----- Data excerpts -----
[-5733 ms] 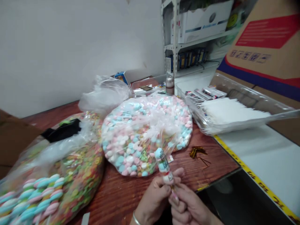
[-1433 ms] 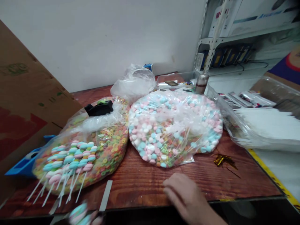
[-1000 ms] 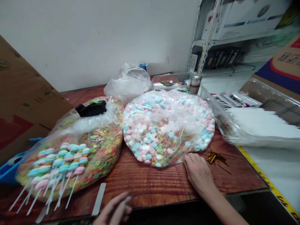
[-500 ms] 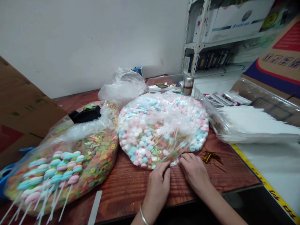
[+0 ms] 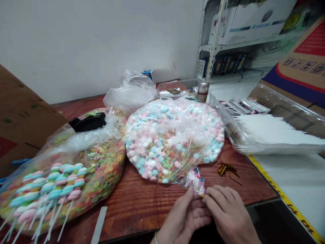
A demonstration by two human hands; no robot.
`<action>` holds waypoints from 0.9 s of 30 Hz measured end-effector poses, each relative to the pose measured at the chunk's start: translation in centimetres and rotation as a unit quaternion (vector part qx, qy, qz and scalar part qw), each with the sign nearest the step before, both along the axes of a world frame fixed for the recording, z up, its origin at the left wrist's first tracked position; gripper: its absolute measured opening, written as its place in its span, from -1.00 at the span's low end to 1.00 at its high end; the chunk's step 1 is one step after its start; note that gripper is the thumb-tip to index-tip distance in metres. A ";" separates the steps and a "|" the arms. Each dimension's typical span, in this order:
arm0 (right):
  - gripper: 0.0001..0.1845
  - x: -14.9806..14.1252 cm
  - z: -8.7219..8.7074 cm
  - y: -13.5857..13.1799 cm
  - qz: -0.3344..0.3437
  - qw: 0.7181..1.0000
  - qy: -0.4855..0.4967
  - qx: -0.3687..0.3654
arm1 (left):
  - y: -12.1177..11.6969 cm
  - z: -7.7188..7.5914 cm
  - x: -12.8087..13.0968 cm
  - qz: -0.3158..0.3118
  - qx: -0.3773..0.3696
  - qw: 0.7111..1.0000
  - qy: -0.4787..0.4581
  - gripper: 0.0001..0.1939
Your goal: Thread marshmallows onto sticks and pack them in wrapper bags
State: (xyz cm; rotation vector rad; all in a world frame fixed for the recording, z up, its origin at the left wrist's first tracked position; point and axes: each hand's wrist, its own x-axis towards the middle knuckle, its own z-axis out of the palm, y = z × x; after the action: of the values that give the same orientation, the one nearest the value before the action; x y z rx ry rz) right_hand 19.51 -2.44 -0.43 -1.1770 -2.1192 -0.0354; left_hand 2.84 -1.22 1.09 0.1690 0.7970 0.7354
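Room bright; light even and diffuse, direction cannot be told. White wall (image 5: 88,44) evenly lit, without hard shadows. Small white glare spots on the plastic bag (image 5: 175,135) and along the rim of the clear tray (image 5: 279,149). Deepest shadow in the dark gap below the table (image 5: 142,217). Wide-angle bending toward the frame edges: shelf upright (image 5: 214,37) leans, table edge slants. Centre fairly sharp; tray contents slightly smeared toward the right edge.

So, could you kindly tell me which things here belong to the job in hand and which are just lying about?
In use: left hand, right hand, printed card, bag of pastel marshmallows.
Lying about: gold twist ties, bag of coloured cereal rings, clear tray of white sticks.
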 end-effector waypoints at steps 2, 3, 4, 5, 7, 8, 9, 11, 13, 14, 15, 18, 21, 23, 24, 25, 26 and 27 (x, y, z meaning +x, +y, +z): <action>-0.76 0.9 0.2 -0.6 0.040 0.999 -0.015 0.019 | 0.4 -0.1 0.6 0.072 0.011 0.997 -0.019 -0.71; -0.71 1.1 0.1 -0.9 0.034 0.999 0.004 -0.002 | 0.6 0.0 0.8 0.102 0.017 0.995 -0.008 -0.75; -0.61 1.1 -0.1 -1.0 0.009 0.998 0.053 -0.045 | 0.8 0.1 1.0 0.127 0.020 0.992 0.009 -0.78; -0.50 0.8 -0.3 -1.1 -0.033 0.984 0.136 -0.107 | 0.9 0.2 1.1 0.147 0.020 0.989 0.027 -0.79; -0.35 -0.3 -0.6 -1.0 -0.103 0.900 0.339 -0.253 | 0.9 0.7 1.5 0.165 0.022 0.985 0.055 -0.77; -0.36 -1.0 -0.6 -0.8 -0.107 0.837 0.431 -0.319 | 0.9 0.9 1.6 0.164 0.032 0.984 0.064 -0.75; -0.43 -1.7 -0.5 -0.5 -0.097 0.774 0.504 -0.371 | 0.8 1.2 1.7 0.161 0.050 0.983 0.072 -0.74; -0.58 -2.8 0.0 0.0 -0.059 0.692 0.573 -0.435 | 0.6 1.7 1.8 0.162 0.083 0.979 0.093 -0.71; -0.68 -3.2 0.7 0.5 -0.030 0.686 0.565 -0.457 | 0.6 2.2 1.7 0.187 0.105 0.969 0.121 -0.72; -0.70 -3.2 1.0 0.6 -0.021 0.698 0.548 -0.461 | 0.7 2.4 1.5 0.209 0.115 0.962 0.134 -0.72; -0.70 -3.2 1.2 0.7 -0.014 0.713 0.527 -0.463 | 0.7 2.5 1.4 0.226 0.125 0.956 0.143 -0.70; -0.67 -3.0 1.2 0.8 -0.003 0.759 0.459 -0.462 | 1.1 2.6 0.9 0.258 0.145 0.942 0.160 -0.53; -0.63 -3.3 0.8 0.7 -0.020 0.809 0.390 -0.439 | 1.3 2.1 0.7 0.271 0.140 0.939 0.156 -0.53; -0.58 -3.5 0.8 0.6 -0.025 0.848 0.333 -0.411 | 1.3 1.5 0.5 0.265 0.131 0.946 0.131 -0.69; -0.56 -3.6 0.8 0.5 -0.022 0.867 0.306 -0.393 | 1.3 1.2 0.4 0.258 0.122 0.952 0.112 -0.75; -0.55 -3.7 0.9 0.4 -0.017 0.883 0.284 -0.373 | 1.3 0.9 0.3 0.252 0.108 0.957 0.093 -0.76; -0.56 -3.7 1.0 0.3 -0.014 0.896 0.272 -0.350 | 1.3 0.6 0.1 0.251 0.090 0.961 0.074 -0.73; -0.59 -3.7 1.2 0.2 -0.019 0.906 0.271 -0.323 | 1.4 0.4 0.0 0.255 0.070 0.963 0.057 -0.70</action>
State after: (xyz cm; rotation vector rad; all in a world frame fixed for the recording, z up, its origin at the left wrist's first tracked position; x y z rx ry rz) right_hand 15.81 -2.28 0.72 -1.3829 -1.6304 0.9360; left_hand 2.80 0.16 1.47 0.1338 0.9093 1.2800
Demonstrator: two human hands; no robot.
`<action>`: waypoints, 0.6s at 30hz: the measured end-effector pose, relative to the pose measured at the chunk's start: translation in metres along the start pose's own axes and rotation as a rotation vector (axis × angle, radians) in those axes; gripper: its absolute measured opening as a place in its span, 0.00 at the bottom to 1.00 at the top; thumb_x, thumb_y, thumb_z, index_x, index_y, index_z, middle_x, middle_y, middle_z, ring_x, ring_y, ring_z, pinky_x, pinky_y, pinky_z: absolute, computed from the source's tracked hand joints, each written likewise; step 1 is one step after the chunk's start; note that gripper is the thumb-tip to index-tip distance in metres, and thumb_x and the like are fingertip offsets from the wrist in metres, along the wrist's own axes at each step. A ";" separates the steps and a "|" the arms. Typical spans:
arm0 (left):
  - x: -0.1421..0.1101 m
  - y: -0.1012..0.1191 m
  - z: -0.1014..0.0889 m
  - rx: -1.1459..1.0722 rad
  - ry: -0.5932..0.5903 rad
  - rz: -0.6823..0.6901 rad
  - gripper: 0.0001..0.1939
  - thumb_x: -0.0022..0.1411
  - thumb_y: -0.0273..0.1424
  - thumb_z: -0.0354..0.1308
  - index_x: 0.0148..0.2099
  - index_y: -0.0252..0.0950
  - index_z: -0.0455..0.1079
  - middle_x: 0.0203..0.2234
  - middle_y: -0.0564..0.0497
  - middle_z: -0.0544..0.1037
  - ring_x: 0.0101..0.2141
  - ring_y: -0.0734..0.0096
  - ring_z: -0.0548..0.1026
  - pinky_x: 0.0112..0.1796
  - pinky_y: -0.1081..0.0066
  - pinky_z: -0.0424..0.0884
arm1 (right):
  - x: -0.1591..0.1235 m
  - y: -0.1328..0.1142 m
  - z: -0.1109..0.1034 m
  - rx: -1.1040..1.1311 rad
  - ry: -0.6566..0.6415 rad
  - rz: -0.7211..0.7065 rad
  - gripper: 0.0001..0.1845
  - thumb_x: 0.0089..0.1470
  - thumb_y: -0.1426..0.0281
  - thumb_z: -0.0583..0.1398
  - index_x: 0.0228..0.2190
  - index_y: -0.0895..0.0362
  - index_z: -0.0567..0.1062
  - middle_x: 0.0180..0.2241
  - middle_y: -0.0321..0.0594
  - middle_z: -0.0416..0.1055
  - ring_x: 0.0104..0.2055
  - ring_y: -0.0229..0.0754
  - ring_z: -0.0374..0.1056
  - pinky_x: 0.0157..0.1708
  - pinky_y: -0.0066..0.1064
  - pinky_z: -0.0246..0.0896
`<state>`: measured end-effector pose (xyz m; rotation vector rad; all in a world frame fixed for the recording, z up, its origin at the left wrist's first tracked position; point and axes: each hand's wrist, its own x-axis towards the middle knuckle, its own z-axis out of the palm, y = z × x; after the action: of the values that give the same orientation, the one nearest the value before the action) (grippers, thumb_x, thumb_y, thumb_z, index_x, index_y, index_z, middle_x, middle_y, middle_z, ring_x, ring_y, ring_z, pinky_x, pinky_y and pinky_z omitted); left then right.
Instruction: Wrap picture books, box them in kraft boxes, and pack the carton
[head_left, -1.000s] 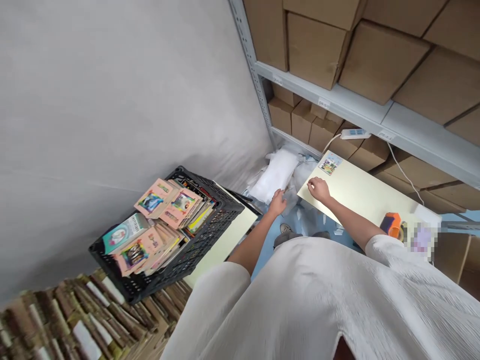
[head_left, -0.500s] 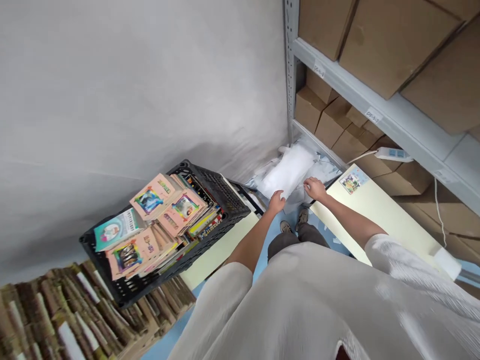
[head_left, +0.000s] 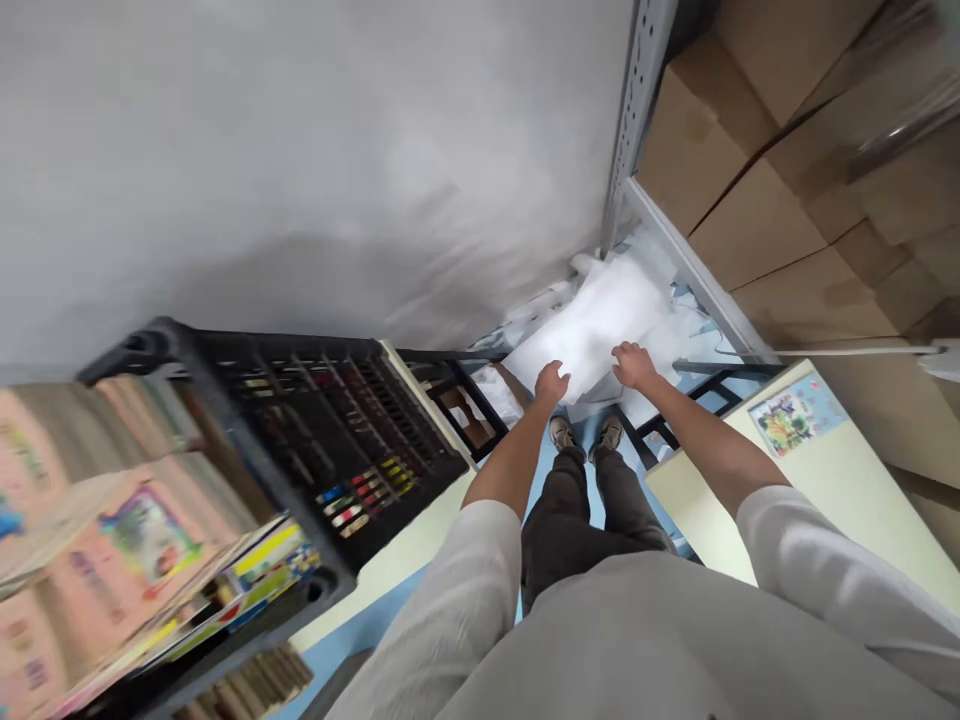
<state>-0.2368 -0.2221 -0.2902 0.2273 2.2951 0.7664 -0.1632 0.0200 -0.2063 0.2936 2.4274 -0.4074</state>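
Note:
My left hand reaches forward with its fingers loosely bent and apart, and nothing shows in it. My right hand is level with it, a short way to the right, fingers likewise bent and apart with nothing visible in them. Just beyond both hands lies a white sheet-like bundle, low down by the wall. The fingertips overlap its near edge in the view; whether they touch it I cannot tell.
To the left, a black plastic crate of pink-covered books stands on a pale tabletop. On the right, a pale table carries a colourful booklet. Cardboard boxes fill a metal rack.
My view has moved forward toward the corner, so the white bundle looks nearer. My right hand has left the tabletop's edge and come over in front of the bundle; both hands now point toward it.

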 end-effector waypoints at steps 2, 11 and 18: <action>0.023 -0.020 0.016 0.014 -0.028 -0.068 0.27 0.72 0.41 0.67 0.68 0.39 0.74 0.62 0.37 0.81 0.64 0.46 0.78 0.67 0.52 0.71 | 0.028 0.004 0.022 -0.008 -0.029 0.004 0.23 0.70 0.70 0.57 0.63 0.60 0.76 0.65 0.63 0.70 0.66 0.66 0.63 0.62 0.53 0.61; 0.086 -0.058 0.068 0.173 0.049 -0.182 0.23 0.73 0.39 0.66 0.65 0.36 0.73 0.61 0.29 0.79 0.67 0.33 0.71 0.65 0.44 0.68 | 0.108 0.017 0.091 -0.076 -0.093 -0.031 0.23 0.68 0.71 0.57 0.61 0.58 0.77 0.62 0.62 0.72 0.64 0.64 0.64 0.62 0.53 0.61; 0.097 -0.059 0.075 0.240 0.036 -0.233 0.19 0.74 0.33 0.62 0.63 0.34 0.71 0.59 0.30 0.80 0.65 0.35 0.71 0.65 0.45 0.61 | 0.128 0.015 0.105 -0.077 -0.098 -0.047 0.21 0.71 0.69 0.57 0.61 0.56 0.77 0.62 0.59 0.72 0.64 0.63 0.64 0.62 0.51 0.61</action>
<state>-0.2552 -0.2000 -0.4230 0.0527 2.3932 0.3803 -0.1967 0.0099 -0.3684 0.1795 2.3508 -0.3402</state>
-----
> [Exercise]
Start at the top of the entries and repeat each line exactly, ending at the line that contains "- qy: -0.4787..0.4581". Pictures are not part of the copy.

> [Answer space]
[-5733 ms] 
[-1433 ms] 
[-1000 ms] 
[-500 ms] 
[+0 ms] 
A demonstration by two human hands; no robot.
`<action>` holds waypoints from 0.9 s of 30 Hz measured end-effector poses, each relative to the pose measured at the chunk's start: translation in centimetres and rotation as a unit quaternion (vector part qx, qy, qz and scalar part qw), each with the sign nearest the step before, both along the axes of a world frame fixed for the recording, z up, its origin at the left wrist's first tracked position; gripper: its absolute measured opening, written as its place in its span, from -1.00 at the span's low end to 1.00 at its high end; the chunk's step 1 is one step after its start; note that gripper is the thumb-tip to index-tip distance in metres. A ";" separates the steps and a "|" the arms. Each dimension's typical span, in this order:
arm0 (right):
  - gripper: 0.0001..0.1845
  - x: -14.9806..14.1252 cm
  - z: -8.7219..8.7074 cm
  - y: -13.5857..13.1799 cm
  - qz: -0.3344..0.3437
  - qw: 0.7181..1.0000
  - qy: -0.4855..0.4967
  - qx: -0.3687..0.3654
arm1 (left):
  - y: -12.1177..11.6969 cm
  - z: -7.7188..7.5914 cm
  - x: -12.8087..13.0968 cm
  - qz: -0.3158..0.3118
  - qx: -0.3773..0.3696
  - qw: 0.7111..1.0000
  - qy: -0.4787..0.4581

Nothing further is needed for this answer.